Siamo ancora là, a dire cagate come Mangi roba grassa, ma sei magra. Come se il macronutriente descrivesse chi lo ingerisce, come se i grassi non servissero a far funzionare bene il cervello. No, no, i grassi sono nei cibi solo per farti ingrassare.
Dio, che palle.

#christoph waltz from Umbrellas, Goldfish & Three Piece Suits

Mi odieranno tutti dopo questo post, ma davvero è snervante.

Che poi, magra lo vai a dire a tua madre, lo vai a dire.
Tutta ‘sta palestra per essere una secca di merda? Eh, ma anche no.
Semplicemente non sono grassa, tutto qui. Ma magra, NO.

#1990 from ULTRAKiLLBLAST

Alla parola “magra” di solito reagisco così.
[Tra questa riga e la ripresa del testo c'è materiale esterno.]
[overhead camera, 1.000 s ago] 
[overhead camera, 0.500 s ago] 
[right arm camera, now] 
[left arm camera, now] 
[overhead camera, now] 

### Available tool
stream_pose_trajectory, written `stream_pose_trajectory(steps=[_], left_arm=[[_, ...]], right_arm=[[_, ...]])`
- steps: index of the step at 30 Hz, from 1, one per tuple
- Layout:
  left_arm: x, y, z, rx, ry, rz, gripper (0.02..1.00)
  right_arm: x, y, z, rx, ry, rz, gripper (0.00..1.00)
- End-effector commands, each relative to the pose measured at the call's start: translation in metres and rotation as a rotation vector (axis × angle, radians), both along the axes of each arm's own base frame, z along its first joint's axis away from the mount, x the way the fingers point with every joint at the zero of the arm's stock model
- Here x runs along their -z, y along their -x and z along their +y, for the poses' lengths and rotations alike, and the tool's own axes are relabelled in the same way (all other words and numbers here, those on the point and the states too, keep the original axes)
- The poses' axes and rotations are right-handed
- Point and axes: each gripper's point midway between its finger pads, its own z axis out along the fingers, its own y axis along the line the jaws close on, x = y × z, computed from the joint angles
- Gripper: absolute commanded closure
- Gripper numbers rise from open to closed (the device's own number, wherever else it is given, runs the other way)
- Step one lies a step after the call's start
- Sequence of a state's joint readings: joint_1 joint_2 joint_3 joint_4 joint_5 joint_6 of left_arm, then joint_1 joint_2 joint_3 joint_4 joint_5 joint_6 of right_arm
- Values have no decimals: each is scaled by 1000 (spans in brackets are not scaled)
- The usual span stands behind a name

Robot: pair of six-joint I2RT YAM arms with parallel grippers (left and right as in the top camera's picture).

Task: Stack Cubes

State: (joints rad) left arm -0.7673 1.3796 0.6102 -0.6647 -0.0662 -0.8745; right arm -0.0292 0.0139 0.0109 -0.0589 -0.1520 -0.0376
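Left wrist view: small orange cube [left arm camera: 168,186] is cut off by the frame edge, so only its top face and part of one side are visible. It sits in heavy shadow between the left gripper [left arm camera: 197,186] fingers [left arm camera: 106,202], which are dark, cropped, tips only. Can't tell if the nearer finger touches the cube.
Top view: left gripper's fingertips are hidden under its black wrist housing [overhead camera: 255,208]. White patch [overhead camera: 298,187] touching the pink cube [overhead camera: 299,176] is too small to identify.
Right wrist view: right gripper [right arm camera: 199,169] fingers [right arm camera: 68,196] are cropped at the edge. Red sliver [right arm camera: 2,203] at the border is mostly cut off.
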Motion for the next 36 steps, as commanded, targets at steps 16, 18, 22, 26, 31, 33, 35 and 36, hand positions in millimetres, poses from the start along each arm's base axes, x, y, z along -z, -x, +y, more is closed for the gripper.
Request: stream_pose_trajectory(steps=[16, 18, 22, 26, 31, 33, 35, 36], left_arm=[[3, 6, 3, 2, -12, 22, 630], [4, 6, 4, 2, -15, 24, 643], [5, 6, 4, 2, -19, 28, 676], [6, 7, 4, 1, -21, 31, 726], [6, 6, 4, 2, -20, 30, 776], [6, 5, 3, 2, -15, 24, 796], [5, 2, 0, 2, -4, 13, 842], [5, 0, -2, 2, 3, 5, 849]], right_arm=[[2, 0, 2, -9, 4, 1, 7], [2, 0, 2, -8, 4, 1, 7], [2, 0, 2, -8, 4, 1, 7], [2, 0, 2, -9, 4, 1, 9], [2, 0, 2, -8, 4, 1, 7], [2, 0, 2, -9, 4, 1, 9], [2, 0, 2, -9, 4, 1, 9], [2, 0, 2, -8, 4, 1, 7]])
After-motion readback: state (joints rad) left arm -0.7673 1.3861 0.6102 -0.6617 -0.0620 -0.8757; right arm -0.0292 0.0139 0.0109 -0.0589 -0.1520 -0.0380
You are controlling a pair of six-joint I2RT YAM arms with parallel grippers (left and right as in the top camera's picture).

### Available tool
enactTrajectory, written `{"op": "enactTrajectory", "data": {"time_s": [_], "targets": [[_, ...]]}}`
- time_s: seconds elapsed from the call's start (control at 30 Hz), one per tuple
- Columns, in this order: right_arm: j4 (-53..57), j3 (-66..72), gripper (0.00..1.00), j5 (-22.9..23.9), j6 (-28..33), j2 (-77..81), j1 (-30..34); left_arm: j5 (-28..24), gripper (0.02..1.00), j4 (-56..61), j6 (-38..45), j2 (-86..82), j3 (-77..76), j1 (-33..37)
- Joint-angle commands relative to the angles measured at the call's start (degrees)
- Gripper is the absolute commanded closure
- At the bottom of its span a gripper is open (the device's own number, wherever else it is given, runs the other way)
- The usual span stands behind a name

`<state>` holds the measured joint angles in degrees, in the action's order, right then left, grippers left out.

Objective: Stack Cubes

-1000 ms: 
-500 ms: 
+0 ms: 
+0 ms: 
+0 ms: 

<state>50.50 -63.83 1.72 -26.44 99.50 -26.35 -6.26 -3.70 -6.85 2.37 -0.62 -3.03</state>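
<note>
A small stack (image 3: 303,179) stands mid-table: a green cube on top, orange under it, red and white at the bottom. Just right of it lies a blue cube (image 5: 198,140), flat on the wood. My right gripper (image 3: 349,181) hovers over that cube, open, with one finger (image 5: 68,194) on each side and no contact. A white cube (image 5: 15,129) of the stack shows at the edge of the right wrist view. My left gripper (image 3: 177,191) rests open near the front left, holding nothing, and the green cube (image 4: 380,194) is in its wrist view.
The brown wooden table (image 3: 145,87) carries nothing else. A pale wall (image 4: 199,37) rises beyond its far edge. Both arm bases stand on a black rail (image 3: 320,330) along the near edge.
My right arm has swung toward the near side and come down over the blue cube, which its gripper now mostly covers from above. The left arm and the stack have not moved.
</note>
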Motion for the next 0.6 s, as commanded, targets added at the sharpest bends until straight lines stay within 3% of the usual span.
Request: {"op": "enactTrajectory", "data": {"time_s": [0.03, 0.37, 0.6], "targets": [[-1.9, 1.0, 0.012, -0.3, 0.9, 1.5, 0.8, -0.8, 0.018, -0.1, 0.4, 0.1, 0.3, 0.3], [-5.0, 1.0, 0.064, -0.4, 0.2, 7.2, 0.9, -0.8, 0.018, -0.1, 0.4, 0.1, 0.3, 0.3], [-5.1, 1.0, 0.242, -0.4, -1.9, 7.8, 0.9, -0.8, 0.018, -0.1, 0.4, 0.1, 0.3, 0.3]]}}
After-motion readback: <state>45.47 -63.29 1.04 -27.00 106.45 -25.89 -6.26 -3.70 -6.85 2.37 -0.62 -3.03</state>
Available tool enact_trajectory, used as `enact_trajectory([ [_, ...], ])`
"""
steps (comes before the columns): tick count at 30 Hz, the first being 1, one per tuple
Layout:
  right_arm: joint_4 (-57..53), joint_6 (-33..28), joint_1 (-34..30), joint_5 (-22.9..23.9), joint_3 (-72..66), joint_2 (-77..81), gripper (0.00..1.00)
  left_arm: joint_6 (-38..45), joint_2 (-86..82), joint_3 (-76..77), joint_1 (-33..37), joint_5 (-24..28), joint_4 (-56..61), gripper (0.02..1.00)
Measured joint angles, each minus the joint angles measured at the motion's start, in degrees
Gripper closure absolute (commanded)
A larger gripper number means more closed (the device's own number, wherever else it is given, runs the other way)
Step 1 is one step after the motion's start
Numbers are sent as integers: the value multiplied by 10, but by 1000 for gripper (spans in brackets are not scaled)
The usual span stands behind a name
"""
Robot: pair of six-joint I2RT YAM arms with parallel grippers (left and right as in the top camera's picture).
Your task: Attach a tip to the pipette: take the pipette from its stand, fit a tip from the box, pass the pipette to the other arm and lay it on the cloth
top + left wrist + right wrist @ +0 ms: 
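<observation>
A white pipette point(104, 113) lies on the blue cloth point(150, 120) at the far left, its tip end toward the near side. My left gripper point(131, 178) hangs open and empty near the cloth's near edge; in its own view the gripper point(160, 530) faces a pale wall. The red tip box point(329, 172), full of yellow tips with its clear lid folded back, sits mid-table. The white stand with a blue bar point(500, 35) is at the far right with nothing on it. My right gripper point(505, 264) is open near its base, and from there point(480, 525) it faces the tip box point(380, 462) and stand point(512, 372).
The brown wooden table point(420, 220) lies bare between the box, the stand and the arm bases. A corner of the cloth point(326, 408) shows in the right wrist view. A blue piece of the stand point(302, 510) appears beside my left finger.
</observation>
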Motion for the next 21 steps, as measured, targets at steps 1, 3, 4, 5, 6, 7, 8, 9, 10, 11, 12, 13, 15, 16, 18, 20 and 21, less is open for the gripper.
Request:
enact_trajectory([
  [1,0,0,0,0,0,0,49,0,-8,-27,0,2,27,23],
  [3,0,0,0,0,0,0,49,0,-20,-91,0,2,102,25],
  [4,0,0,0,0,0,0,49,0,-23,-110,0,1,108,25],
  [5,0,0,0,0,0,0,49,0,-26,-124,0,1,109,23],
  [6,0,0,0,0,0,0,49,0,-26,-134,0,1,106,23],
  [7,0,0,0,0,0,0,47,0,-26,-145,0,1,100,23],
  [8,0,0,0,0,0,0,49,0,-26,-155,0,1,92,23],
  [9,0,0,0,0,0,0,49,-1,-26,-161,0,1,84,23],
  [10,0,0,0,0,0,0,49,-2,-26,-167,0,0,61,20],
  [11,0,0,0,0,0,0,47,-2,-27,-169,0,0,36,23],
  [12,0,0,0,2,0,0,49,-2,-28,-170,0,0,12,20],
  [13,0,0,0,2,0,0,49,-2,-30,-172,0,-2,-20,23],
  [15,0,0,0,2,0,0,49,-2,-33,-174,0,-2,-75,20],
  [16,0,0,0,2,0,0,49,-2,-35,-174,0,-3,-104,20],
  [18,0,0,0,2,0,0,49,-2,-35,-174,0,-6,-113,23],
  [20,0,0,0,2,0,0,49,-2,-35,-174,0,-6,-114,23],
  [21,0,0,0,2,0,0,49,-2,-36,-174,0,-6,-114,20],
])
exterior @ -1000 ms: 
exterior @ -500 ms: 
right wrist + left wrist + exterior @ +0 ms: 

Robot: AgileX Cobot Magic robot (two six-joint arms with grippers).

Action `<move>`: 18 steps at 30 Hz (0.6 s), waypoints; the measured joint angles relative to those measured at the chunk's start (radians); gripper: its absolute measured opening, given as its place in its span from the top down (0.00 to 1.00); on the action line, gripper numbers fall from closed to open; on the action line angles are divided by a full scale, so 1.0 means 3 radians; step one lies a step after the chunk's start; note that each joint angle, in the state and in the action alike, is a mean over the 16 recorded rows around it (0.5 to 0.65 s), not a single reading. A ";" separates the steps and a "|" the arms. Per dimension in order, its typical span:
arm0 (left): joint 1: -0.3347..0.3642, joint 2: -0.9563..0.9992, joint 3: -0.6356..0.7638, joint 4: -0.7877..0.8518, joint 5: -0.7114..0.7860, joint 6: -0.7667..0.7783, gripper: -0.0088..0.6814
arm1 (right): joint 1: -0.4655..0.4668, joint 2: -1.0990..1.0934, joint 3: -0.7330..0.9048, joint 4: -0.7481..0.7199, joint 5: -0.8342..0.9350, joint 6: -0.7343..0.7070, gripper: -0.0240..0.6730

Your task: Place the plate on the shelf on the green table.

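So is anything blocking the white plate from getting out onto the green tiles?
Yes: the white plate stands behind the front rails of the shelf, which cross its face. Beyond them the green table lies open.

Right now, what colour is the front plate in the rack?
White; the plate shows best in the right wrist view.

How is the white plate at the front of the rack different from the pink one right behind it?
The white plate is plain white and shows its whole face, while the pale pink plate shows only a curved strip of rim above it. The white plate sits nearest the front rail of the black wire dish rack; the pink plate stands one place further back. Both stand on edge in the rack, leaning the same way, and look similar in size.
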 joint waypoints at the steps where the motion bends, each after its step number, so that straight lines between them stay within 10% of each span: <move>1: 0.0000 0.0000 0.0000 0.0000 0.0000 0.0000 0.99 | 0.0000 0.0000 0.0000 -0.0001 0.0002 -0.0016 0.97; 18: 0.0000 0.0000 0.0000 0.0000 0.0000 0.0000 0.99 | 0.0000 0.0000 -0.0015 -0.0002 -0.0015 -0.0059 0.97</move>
Sono anni che prendo per il culo i palestrati con il loro motto Non voglio essere capito, voglio solo essere scolpito mentre masticano insalate che manco le vacche.
Io mangio Mars.
Pane e nutella.
Panini con la mortazza.
Frittura.
Io conto le calorie e me ne sbatto.
Non sarò mai Mister Universo (anche perché non sono un uomo) e l’unica cosa che sto cercando di fare è invecchiare in forma.
Sana?
Lo spero. Ma con tutta la cioccolata che divoro è già un obiettivo più ambizioso.

#gotedit from FILMTV

Ma non cambierebbe se iniziassi una dieta proteica, anzi.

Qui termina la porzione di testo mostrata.